Nothing but the lines from the one with "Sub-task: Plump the" down to the one with "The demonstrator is" should be returned, exactly and with both ends included, from the material below.

━━━━━━━━

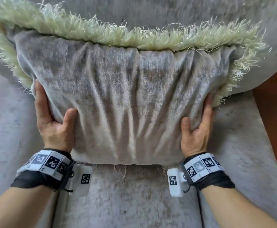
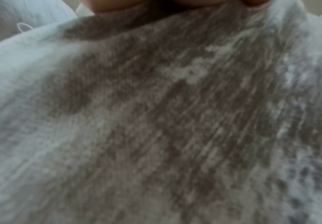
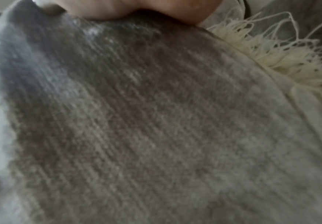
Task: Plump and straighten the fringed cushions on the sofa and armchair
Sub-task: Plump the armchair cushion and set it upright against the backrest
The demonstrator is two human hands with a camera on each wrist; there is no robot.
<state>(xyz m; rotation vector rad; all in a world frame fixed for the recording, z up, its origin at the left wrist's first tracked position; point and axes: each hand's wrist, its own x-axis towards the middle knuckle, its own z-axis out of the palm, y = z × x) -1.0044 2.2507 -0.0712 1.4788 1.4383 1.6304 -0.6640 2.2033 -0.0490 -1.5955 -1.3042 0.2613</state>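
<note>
1. The grey cushion (image 1: 123, 99) with its pale green fringe (image 1: 101, 33) stands upright on the seat of the armchair (image 1: 126, 203), its top edge leaning toward the curved backrest and its lower edge just above the front of the seat.
2. The left hand (image 1: 52, 122) grips the cushion's left side: the thumb presses into the front face while the fingers wrap round behind the edge, out of sight.
3. The right hand (image 1: 195, 129) mirrors it on the right side, thumb on the front, fingers curled round the side just below the fringe.
4. Long vertical creases run down the fabric between the two hands, so I judge the person is squeezing the sides inward, which puts this in the plumping step for this cushion.
5. Both wrist views show only blurred grey cloth close up, with a bit of fringe in the right one.
6. The next move probably calls for easing the squeeze, smoothing out the creases, and setting the cushion square against the backrest with the fringe lying evenly.
7. No second cushion or sofa is in view.
</note>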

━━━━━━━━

Written solution ::
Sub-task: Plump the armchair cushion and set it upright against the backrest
The demonstrator is two human hands with a camera on each wrist; there is no robot.

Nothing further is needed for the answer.